Transcribe exactly the lines from the first line of the records through the line containing "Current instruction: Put", and leave out every picture.

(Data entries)
********

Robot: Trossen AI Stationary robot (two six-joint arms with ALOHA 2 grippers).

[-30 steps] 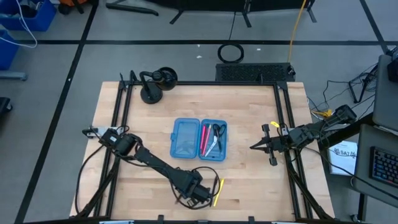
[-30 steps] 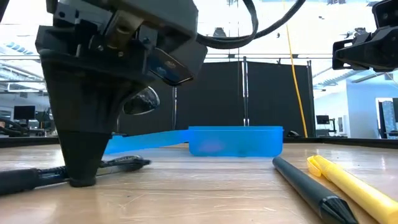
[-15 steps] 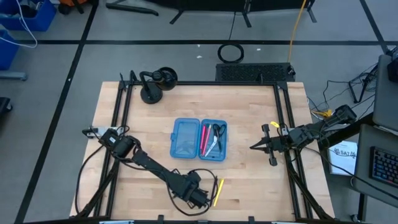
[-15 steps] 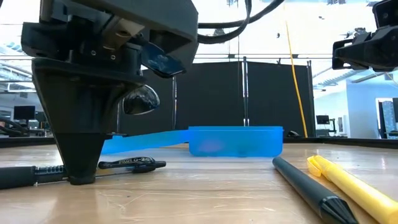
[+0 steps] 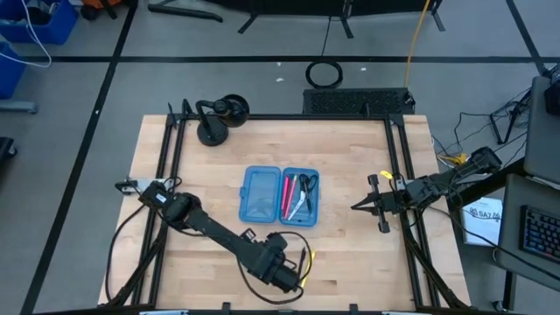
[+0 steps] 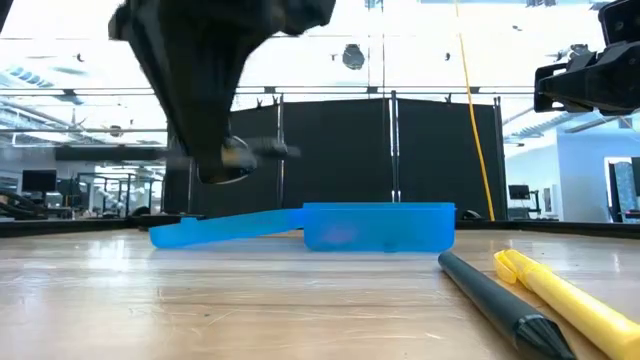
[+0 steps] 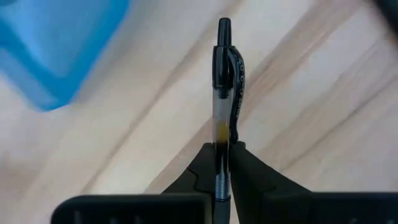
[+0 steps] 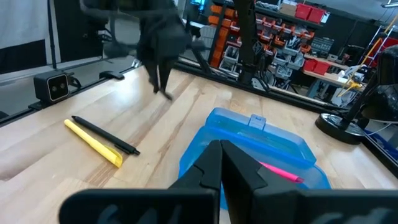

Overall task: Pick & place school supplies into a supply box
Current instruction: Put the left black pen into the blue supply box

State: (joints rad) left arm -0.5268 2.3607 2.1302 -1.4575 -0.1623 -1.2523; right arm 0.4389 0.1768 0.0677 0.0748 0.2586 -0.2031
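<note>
The left gripper (image 7: 222,163) has its fingers (image 7: 202,168) clamped on a black pen (image 7: 222,81), which is lifted clear of the tabletop (image 7: 311,106). The supply box (image 5: 281,196) lies open ahead of these fingers, with the pink pen (image 5: 287,192) and the scissors (image 5: 305,186) in its right half.

Carry the pen level. Align it lengthwise with the tray before release. Clear the near wall of the box.

A yellow marker (image 6: 565,298) and a dark pen (image 6: 495,295) lie just beside the fingers; lift clear of them.

The right gripper (image 5: 357,206) waits well apart with its fingers shut and empty.
</note>
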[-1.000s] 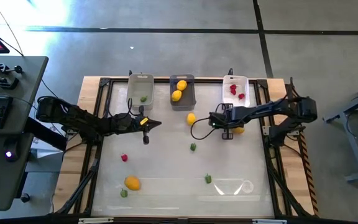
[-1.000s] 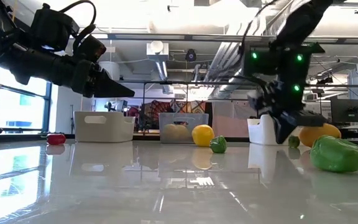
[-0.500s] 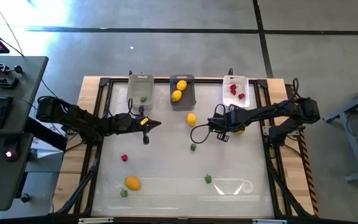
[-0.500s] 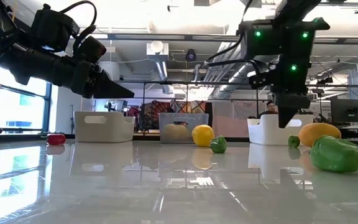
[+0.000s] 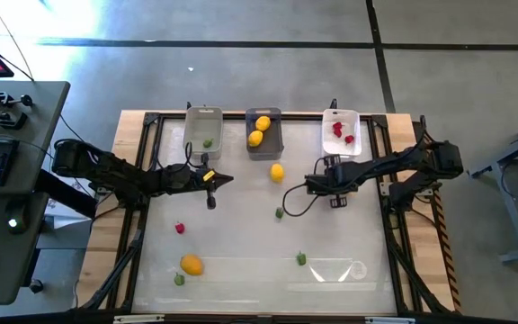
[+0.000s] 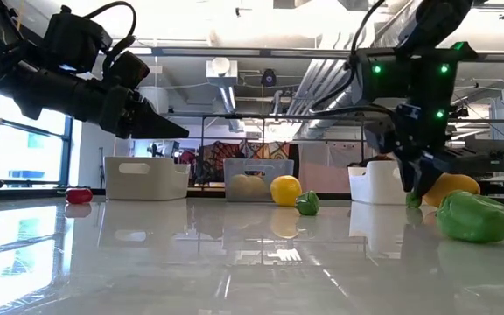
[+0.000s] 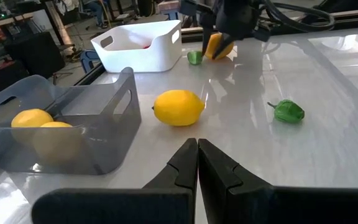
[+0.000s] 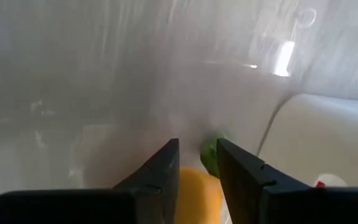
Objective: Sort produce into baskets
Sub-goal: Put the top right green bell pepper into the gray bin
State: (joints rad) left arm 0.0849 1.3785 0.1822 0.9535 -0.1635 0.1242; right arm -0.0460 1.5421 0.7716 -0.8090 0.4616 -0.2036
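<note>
My right gripper has its jaws parted a little and holding nothing, poised just above an orange, elongated toy fruit with a small green piece beside it, close to the white rectangular tub that holds red berries. I judge the step in hand is lining up a pick on that orange piece; next I need to widen the jaws, drop them astride it and close across its short side. In the low view its long axis lies roughly level along the glossy white desk; which way it points I cannot tell. My left gripper waits, jaws shut and empty, facing a loose yellow lemon beside the dark grey translucent tub with two lemons.
</note>
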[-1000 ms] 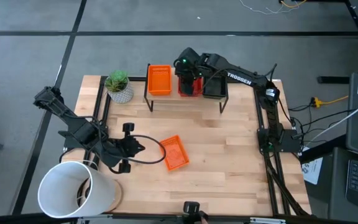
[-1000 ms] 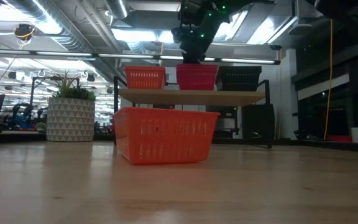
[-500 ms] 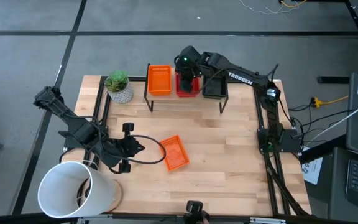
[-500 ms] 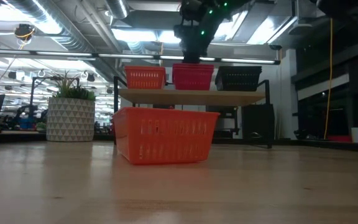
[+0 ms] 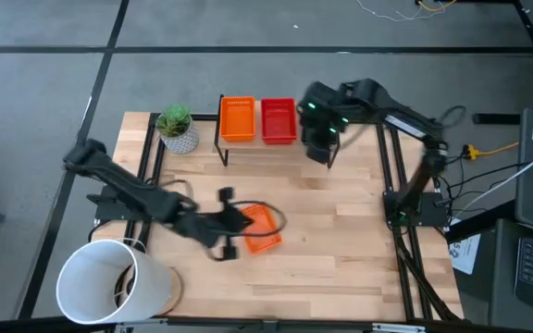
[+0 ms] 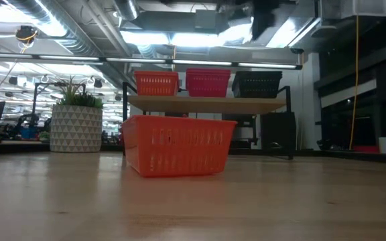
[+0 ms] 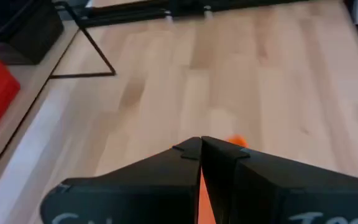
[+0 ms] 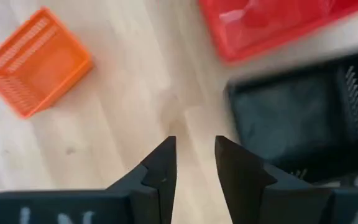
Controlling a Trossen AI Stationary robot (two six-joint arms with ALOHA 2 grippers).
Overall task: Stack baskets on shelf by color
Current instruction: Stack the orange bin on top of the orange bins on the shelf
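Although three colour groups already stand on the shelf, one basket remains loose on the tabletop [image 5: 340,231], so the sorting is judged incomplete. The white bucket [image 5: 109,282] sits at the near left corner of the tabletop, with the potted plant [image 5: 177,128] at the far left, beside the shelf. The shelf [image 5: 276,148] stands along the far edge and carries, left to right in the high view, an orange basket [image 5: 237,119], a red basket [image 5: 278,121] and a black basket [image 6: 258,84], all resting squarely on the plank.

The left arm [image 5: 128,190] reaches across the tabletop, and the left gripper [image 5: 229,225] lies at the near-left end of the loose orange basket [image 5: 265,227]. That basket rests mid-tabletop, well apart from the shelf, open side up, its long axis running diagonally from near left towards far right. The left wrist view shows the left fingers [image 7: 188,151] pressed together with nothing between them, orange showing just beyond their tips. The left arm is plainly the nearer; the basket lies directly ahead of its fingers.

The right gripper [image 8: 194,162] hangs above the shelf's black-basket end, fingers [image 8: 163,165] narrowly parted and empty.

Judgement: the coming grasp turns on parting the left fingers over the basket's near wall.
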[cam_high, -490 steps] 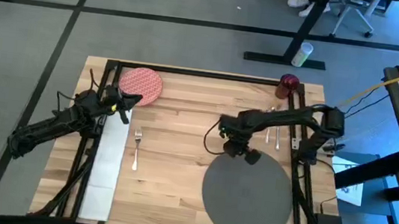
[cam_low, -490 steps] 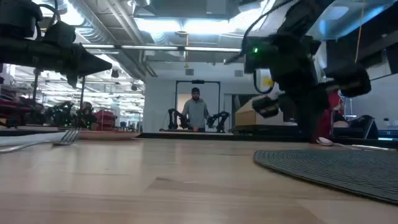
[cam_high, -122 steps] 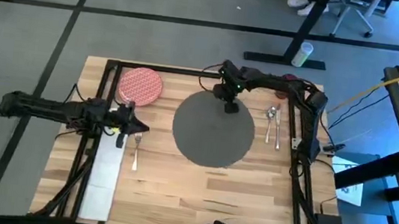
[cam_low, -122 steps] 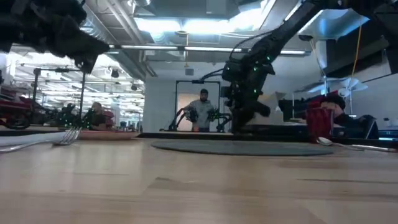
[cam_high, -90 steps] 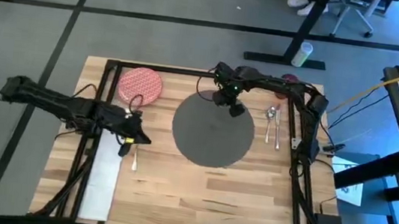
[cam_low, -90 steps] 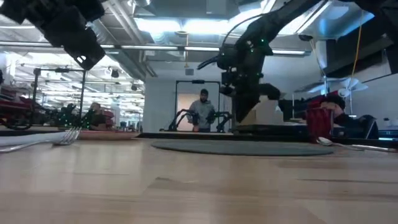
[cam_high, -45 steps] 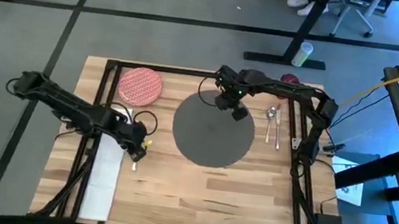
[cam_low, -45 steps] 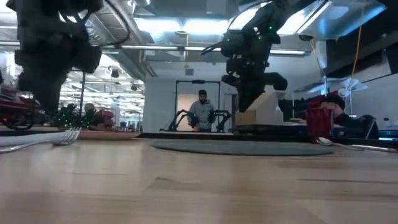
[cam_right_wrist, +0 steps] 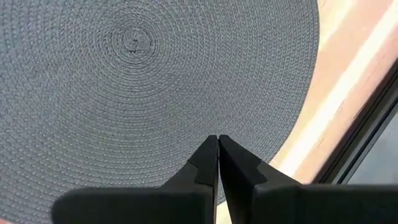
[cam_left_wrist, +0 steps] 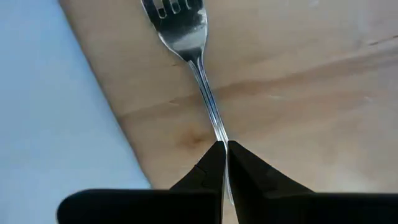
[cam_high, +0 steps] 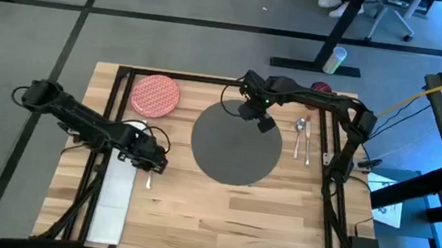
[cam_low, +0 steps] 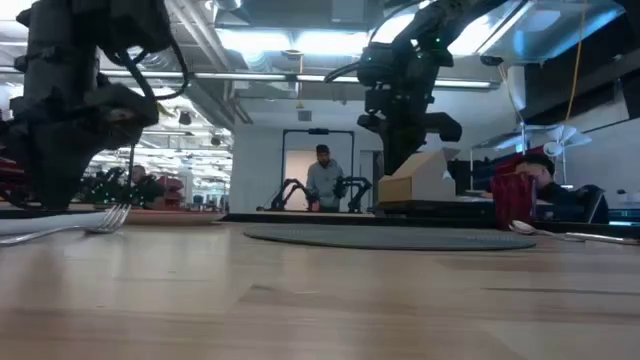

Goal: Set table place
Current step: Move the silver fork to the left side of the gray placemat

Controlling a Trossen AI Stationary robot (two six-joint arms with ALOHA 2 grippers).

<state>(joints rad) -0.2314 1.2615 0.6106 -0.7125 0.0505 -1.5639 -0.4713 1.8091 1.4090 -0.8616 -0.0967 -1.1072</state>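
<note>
One round dark grey mat [cam_high: 233, 146] lies flat on the wooden worktop [cam_high: 219, 216], a little toward its far side and roughly midway across. One red patterned plate [cam_high: 155, 95] sits at the far left corner, well apart from the mat. One white napkin [cam_high: 116, 191] lies as a long strip along the left edge, and one fork [cam_left_wrist: 188, 50] rests just beside it on bare wood, tines toward the far side. To the right of the mat, two pieces of silver cutlery lie side by side: one spoon [cam_high: 298, 134] and, just beyond it, what seems to be one knife [cam_high: 308, 141], too small to be sure of. One small dark red cup [cam_high: 320, 89] stands at the far right corner. The left claw [cam_left_wrist: 223, 149] is down at the fork, its fingers pressed together around the thin handle, pinching it close to the wood. The right claw [cam_right_wrist: 218, 142] hovers above the far rim of the mat, its two fingers closed against each other with nothing between them. In the low view one person [cam_low: 323, 181] stands in the room beyond the worktop.
</note>
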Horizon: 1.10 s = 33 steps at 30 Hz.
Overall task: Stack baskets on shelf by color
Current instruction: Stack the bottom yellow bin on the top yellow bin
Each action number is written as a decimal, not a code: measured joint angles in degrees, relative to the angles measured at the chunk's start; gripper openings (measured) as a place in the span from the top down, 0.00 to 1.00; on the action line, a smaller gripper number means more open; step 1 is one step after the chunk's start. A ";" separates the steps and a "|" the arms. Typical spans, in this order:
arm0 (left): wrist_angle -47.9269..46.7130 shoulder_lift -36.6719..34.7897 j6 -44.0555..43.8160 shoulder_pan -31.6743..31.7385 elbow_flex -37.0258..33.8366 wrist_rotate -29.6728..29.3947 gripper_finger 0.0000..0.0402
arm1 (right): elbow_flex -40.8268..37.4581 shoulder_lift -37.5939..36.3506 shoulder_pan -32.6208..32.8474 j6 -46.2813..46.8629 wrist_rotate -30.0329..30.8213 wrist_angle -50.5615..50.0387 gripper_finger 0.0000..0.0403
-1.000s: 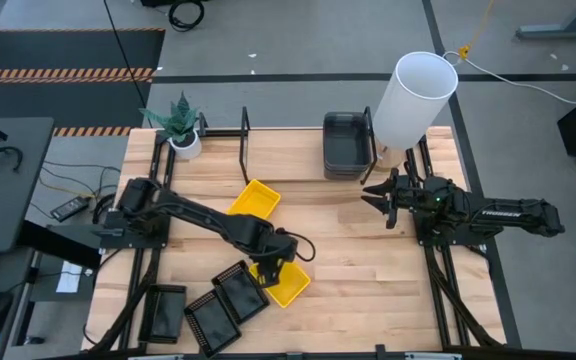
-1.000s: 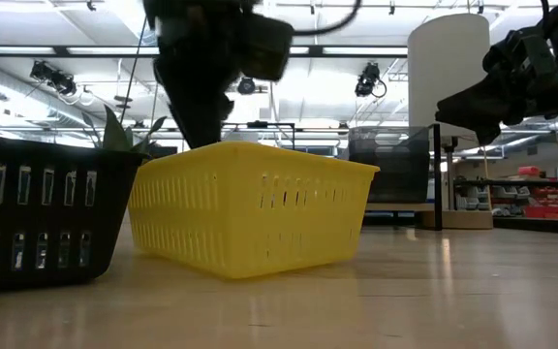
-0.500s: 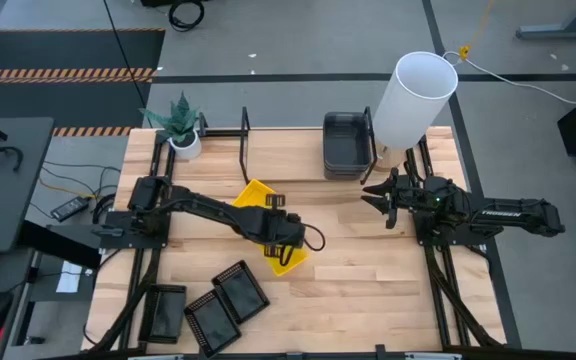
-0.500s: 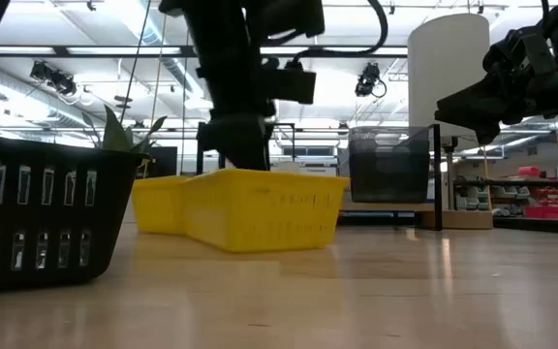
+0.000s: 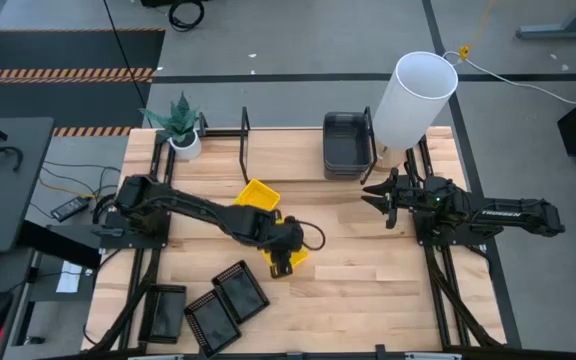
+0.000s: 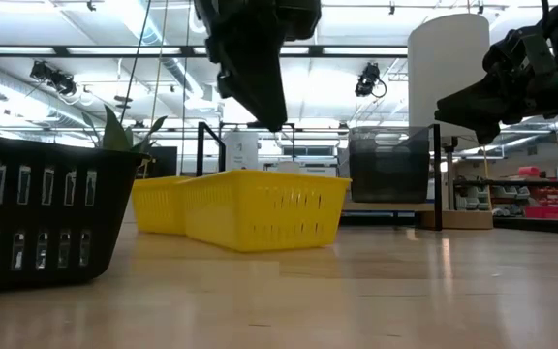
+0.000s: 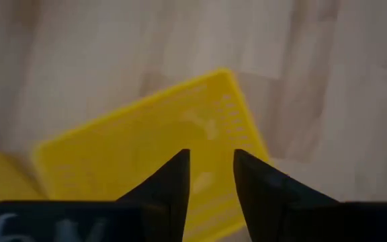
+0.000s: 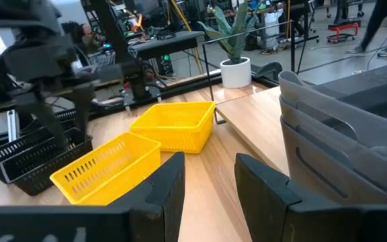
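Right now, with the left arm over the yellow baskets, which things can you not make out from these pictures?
- High view: left gripper covers most of the nearer yellow basket.
- High view: white cylinder hides part of the shelf.
- Low view: black basket is cut by the picture's edge.
- Left wrist view: blurred; whether the fingers touch the basket is unclear.

Overhead camera looking straight down on the whole tabletop [image 5: 368, 280], low camera at tabletop height facing the room, left wrist camera close above a yellow basket [image 7: 160, 148], right wrist camera looking across the table, sharing both yellow baskets with the low view.
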 joint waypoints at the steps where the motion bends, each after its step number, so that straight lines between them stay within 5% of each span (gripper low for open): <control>1: 0.03 0.19 -1.57 -0.51 -0.04 0.08 0.68 | 0.00 0.00 -0.01 0.01 0.00 0.02 0.66; 12: 8.51 3.23 -8.70 -4.79 0.02 -0.02 0.42 | 0.07 0.37 0.01 0.00 -0.02 0.75 0.66; 17: 8.20 6.64 -8.56 -5.38 -0.04 -2.02 0.40 | 0.07 0.34 0.01 0.02 -0.13 1.38 0.66; 26: 7.66 12.39 -1.79 -5.41 -0.04 -1.28 0.52 | 0.11 1.09 0.00 0.00 -0.22 2.66 0.66; 33: 4.85 11.24 3.05 -5.60 0.05 -0.53 0.85 | 0.11 1.14 -0.01 0.01 -0.41 2.61 0.66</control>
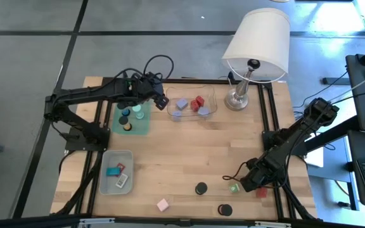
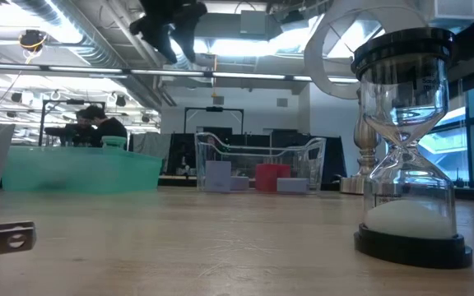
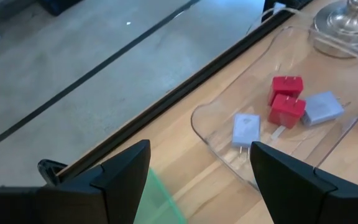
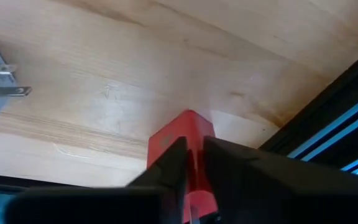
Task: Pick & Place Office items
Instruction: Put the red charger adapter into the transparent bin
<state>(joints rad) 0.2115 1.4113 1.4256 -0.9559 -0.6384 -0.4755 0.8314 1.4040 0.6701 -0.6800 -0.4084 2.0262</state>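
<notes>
Down at the lower right of the overhead frame, the right end effector (image 1: 258, 185) sits low over the desk (image 1: 189, 152) beside its right rail, its fingers nearly shut around a red block (image 4: 185, 146). The wrist picture shows them pinching the block's near part, with its far corner sticking out beyond the tips. A green block (image 1: 234, 187) lies just left of it, two black caps (image 1: 201, 188) farther left along the lower edge, and a pink block (image 1: 163, 204) near the bottom.

To do this step well, I would judge that the grip should be firm and square before lifting, then rise straight up so the green block is not nudged, and travel high enough to clear the clear tray's (image 1: 211, 101) wall.

Higher in the frame, that tray holds two red and three lilac blocks. The grey tray (image 1: 106, 171) at lower left has a teal piece and flat labelled ones. At upper left the left end effector (image 1: 159, 96) hangs wide open and empty, between the green mat (image 1: 146, 123) and the clear tray.
</notes>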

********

**Solution to this exercise:**
Robot: Trossen AI Stationary robot (two six-joint arms with ALOHA 2 grippers).

[-30 steps] 
[-30 steps] 
[-15 steps] 
[-15 steps] 
[+0 steps] 
[+0 steps] 
[+0 steps] 
[+0 steps] 

Overall task: Pick & place school supplies into a supply box
Current instruction: Put the left black pen into the blue supply box

There's no more to this exercise.